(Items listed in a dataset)
-- Opening Marker --
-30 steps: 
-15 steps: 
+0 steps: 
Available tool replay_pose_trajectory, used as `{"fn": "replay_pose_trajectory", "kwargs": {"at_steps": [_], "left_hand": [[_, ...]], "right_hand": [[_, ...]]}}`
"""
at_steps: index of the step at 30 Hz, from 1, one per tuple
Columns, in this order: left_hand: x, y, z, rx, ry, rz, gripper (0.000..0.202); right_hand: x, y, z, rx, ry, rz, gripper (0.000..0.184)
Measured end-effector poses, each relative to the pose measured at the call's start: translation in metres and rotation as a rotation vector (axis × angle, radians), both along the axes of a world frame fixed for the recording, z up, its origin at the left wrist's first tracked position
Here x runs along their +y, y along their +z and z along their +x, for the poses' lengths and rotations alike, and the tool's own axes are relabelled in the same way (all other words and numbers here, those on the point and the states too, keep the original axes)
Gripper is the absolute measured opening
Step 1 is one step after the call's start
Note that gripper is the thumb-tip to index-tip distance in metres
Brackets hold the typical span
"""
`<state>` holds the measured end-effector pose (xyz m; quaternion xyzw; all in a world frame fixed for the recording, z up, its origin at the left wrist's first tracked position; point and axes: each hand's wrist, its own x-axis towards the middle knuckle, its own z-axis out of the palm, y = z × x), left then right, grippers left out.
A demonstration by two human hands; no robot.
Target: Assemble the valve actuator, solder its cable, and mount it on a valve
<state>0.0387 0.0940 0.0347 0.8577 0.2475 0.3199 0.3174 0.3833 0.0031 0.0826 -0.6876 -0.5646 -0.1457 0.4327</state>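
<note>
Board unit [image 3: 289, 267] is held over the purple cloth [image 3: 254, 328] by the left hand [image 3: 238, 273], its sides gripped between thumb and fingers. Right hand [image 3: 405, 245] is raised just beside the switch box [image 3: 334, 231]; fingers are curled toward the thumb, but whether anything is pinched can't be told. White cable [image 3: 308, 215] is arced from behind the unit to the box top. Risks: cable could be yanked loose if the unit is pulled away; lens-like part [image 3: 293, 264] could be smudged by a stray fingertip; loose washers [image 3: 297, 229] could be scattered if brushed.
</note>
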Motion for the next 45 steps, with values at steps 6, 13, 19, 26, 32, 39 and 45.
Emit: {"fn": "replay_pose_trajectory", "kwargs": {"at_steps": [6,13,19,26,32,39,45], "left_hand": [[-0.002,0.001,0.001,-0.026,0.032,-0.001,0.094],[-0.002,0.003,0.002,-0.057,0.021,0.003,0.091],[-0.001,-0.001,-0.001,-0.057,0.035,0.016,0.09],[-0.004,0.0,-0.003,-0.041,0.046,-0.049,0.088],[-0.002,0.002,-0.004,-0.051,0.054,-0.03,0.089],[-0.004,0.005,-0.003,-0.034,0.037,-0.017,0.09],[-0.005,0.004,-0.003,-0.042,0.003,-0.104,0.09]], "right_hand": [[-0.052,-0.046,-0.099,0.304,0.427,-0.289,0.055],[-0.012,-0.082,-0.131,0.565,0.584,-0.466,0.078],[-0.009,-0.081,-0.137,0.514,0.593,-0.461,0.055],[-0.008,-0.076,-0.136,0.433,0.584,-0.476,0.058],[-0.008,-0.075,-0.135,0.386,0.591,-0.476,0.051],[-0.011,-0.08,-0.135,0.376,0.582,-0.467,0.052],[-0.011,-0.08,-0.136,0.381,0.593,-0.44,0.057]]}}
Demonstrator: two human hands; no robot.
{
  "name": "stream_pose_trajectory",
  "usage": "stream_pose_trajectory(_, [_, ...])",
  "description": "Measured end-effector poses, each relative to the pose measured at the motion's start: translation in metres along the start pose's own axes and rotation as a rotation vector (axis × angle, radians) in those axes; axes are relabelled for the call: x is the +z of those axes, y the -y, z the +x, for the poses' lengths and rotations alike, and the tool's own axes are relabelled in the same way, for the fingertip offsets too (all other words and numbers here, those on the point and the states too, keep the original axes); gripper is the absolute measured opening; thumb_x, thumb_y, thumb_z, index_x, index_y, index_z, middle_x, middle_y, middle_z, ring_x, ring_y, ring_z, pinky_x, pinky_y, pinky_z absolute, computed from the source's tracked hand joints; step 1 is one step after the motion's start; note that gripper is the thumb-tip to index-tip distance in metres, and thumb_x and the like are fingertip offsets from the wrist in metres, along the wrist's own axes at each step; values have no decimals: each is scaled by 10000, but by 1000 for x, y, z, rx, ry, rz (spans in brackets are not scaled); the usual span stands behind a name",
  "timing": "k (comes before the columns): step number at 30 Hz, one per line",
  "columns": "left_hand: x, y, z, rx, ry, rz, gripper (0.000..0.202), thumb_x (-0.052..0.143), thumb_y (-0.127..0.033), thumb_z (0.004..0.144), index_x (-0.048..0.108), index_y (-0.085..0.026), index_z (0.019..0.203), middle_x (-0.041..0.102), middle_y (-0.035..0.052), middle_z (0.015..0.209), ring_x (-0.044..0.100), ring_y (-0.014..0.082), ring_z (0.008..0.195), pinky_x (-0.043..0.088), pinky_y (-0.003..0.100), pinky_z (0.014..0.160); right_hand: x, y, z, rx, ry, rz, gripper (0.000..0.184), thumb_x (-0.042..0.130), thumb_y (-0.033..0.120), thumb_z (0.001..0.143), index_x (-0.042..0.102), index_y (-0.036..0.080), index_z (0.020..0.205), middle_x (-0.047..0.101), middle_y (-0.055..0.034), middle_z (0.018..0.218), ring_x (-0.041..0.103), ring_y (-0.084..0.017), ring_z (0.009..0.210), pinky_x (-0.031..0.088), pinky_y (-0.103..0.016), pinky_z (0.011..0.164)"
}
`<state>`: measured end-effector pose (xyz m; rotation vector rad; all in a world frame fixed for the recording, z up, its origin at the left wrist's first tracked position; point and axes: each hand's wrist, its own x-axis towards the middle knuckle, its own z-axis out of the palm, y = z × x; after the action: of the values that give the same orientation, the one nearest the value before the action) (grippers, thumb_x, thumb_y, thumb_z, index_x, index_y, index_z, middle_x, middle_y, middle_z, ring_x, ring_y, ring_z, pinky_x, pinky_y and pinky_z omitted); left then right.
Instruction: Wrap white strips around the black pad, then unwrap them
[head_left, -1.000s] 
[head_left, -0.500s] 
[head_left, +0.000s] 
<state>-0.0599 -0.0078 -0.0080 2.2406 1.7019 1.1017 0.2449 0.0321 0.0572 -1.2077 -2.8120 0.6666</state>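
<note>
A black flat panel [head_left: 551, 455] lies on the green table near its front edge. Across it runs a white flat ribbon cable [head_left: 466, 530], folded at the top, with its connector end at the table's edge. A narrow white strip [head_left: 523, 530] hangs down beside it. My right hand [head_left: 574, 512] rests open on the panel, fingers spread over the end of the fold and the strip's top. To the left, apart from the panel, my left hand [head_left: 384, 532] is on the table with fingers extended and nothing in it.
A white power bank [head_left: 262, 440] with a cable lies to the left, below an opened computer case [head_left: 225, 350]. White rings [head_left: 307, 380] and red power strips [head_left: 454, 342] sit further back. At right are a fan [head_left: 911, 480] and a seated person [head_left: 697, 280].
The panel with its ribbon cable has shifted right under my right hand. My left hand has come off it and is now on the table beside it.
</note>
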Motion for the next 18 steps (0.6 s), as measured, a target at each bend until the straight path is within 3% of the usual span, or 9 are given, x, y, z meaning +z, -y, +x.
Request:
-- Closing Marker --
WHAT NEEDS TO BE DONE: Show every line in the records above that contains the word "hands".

EXPECTED ANSWER:
A demonstration by two human hands; no robot.
Demonstrator: two human hands; no robot.

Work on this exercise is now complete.